When the elemental-agent receives a reset trigger, for example because the CAPI Cluster was deleted, the plugin will take the following actions:

  • Write the following reset plan in /oem/reset-cloud-config.yaml:

    name: Elemental Reset
    stages:
        network:
            - if: '[ -f /run/elemental/recovery_mode ]'
            name: Runs elemental reset and re-register the system
            commands:
                - elemental-agent reset  --debug --config /oem/elemental/agent/config.yaml
                - elemental-agent register --debug  --install --config /oem/elemental/agent/config.yaml
                - reboot -f
  • Configure grub to use the Recovery partition at the next boot: grub2-editenv /oem/grubenv set next_entry=recovery

  • Schedule system reboot (in 1 minute): shutdown -r +1

6. Resetting

In a typical Elemental installation, the reset phase is executed from the above mentioned Elemental Reset plan.
When running elemental-agent reset, the plugin will make a copy of the agent config in /tmp/elemental-agent-config.yaml and then invoke elemental reset using the remote ElementalRegistration spec.config.elemental.reset config.
If no errors occur, the previously copied agent config is moved back to /oem/elemental/agent/config.yaml.

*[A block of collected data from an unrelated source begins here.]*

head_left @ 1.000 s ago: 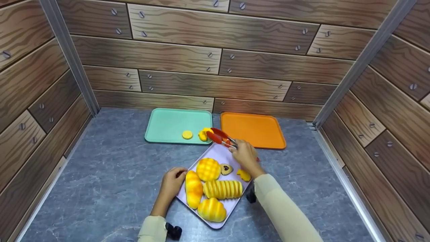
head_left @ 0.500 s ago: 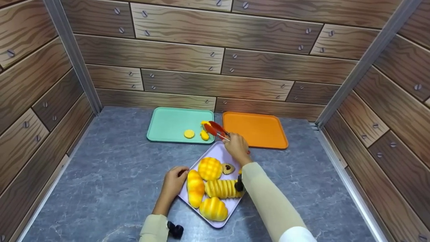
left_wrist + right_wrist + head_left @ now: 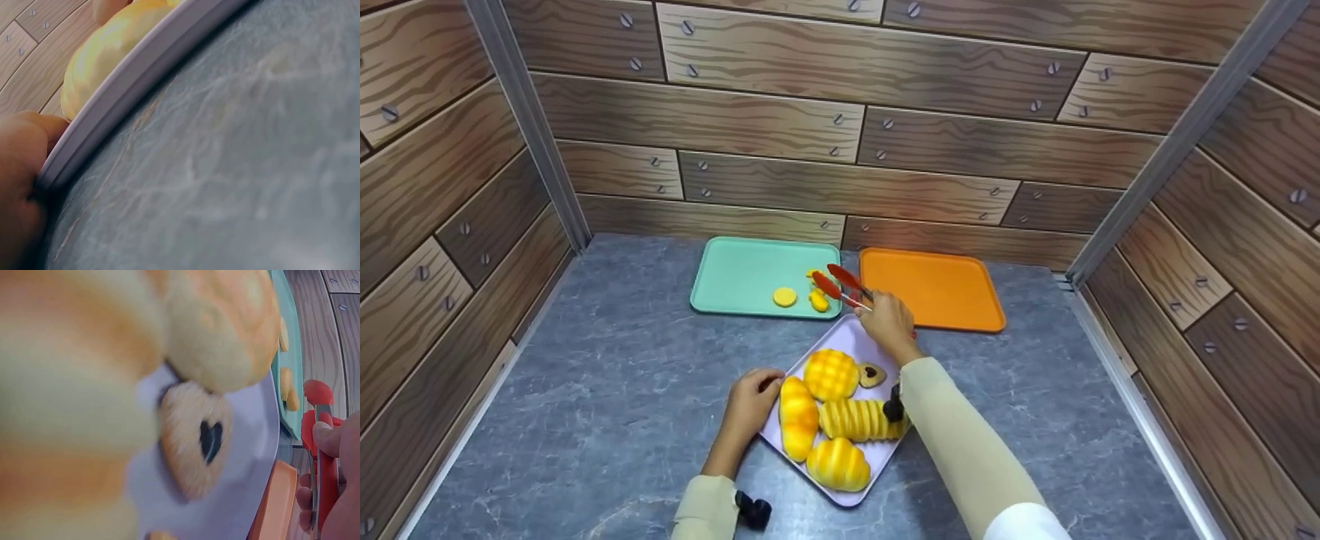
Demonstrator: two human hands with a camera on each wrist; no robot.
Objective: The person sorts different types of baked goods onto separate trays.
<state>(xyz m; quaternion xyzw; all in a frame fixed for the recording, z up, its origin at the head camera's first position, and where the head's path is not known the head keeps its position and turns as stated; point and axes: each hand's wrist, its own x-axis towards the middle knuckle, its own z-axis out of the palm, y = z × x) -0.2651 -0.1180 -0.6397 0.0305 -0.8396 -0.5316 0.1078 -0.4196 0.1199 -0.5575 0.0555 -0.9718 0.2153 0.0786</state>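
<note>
The right hand [image 3: 887,324], holding red-tipped metal tongs [image 3: 826,285], is nearer the brown heart-shaped cookie [image 3: 871,375], lying back toward the body; the left hand [image 3: 751,397] grips the rectangular lilac tray [image 3: 847,339].

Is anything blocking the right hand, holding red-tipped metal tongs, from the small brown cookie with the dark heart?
Nothing visible blocks it: only the low-rimmed lilac rectangular tray lies between the right hand and cookie. The round yellow checkered bun sits to one side.

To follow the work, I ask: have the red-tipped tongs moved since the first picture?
Yes: against the mint-green tray, the red-tipped tongs moved forward and slightly left.
</note>
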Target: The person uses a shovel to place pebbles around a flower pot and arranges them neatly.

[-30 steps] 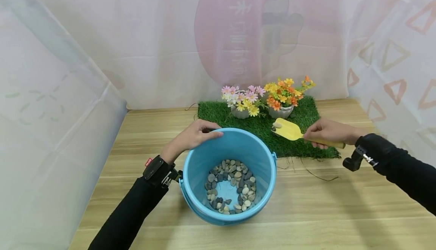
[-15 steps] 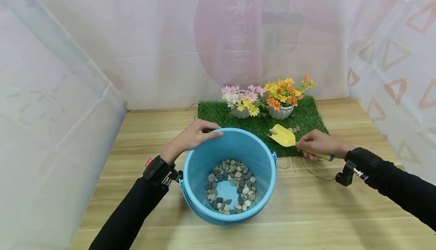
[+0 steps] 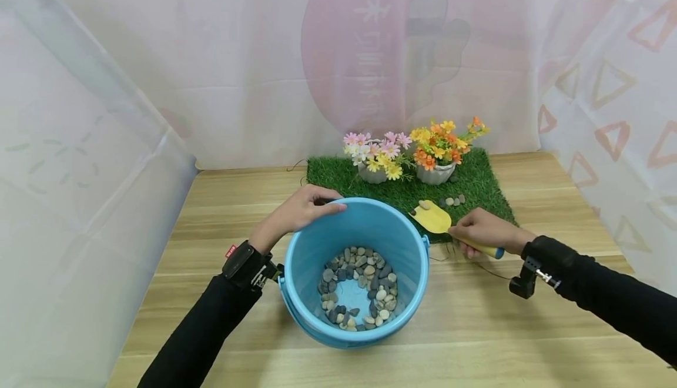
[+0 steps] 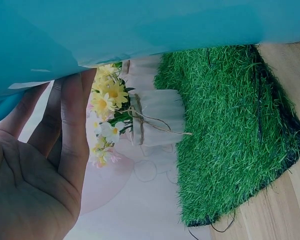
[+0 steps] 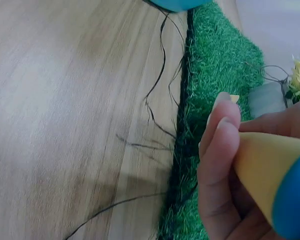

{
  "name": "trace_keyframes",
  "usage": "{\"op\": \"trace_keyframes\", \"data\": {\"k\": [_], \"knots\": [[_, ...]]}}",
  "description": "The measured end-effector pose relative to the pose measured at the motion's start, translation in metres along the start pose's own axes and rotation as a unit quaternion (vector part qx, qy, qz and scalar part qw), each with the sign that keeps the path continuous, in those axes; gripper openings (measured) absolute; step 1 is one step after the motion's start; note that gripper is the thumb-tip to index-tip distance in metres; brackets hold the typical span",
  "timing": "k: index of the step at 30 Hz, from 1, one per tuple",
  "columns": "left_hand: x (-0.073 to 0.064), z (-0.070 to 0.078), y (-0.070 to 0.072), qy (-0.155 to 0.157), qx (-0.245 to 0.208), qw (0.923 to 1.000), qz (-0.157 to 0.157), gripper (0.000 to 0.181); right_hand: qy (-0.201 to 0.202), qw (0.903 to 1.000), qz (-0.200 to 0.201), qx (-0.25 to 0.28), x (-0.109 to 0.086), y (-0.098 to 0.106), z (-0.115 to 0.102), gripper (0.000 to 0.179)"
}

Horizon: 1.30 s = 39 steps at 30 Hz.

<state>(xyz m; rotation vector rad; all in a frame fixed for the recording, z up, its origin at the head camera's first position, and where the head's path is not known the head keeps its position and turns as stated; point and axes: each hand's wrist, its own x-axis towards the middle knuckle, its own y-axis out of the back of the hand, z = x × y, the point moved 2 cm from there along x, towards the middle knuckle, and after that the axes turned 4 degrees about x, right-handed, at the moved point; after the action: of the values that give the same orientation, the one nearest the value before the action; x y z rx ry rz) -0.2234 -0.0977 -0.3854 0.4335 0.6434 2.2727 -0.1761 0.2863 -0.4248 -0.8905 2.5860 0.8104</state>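
Note:
My left hand [image 3: 302,211] grips the far left rim of a blue bucket [image 3: 355,341], thumb over the edge and fingers outside; the left wrist view shows those fingers against the outer wall. Grey, white and tan pebbles [image 3: 383,294] lie round the bucket's floor. My right hand [image 3: 486,230] holds a small yellow trowel [image 3: 435,218] by its handle, which has a blue end [image 5: 295,200] in the right wrist view. The trowel's blade is low over the green turf mat [image 3: 338,173], just right of the bucket, with a pale pebble [image 3: 424,204] and a dark one at its far edge.
Several loose pebbles [image 3: 453,201] sit in a short row on the mat behind the blade. Two white pots stand at the back, one with pink and yellow flowers [image 3: 378,153], one with orange flowers [image 3: 441,141]. A loose black thread [image 3: 489,270] trails on the wooden table [image 3: 502,341].
My right hand has brought the trowel toward the bucket and nearer to me, bringing the pebble row on the mat into view. My left hand and the bucket have stayed put.

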Motion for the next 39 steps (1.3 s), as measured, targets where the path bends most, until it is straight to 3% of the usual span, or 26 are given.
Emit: {"op": "trace_keyframes", "data": {"k": [22, 34, 39], "knots": [[0.001, 0.000, 0.000, -0.008, 0.005, 0.9999, 0.004, 0.023, -0.042, 0.9988, 0.002, 0.025, 0.003, -0.023, -0.012, 0.039], [0.001, -0.001, -0.001, -0.013, 0.002, 0.9999, 0.002, 0.024, -0.079, 0.9951, 0.008, 0.058, 0.010, -0.023, -0.019, 0.034], [0.001, -0.001, 0.000, -0.013, 0.001, 0.9999, 0.002, 0.023, -0.091, 0.9946, 0.010, 0.049, 0.012, -0.022, -0.025, 0.034]]}}
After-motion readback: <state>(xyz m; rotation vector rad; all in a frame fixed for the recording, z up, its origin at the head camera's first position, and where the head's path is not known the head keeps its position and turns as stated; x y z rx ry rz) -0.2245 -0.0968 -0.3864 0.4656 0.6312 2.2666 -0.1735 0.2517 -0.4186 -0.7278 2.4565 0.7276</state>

Similarly to the bootstrap phase, if any issues arise, you can manually execute and debug the reset plan by running: elemental --debug run-stage network

Upon successful reset, the plan should run elemental-agent register --install to register a new ElementalHost and mark it as installed.
Finally, the host will reboot to the active partition and be ready for CAPI provisioning.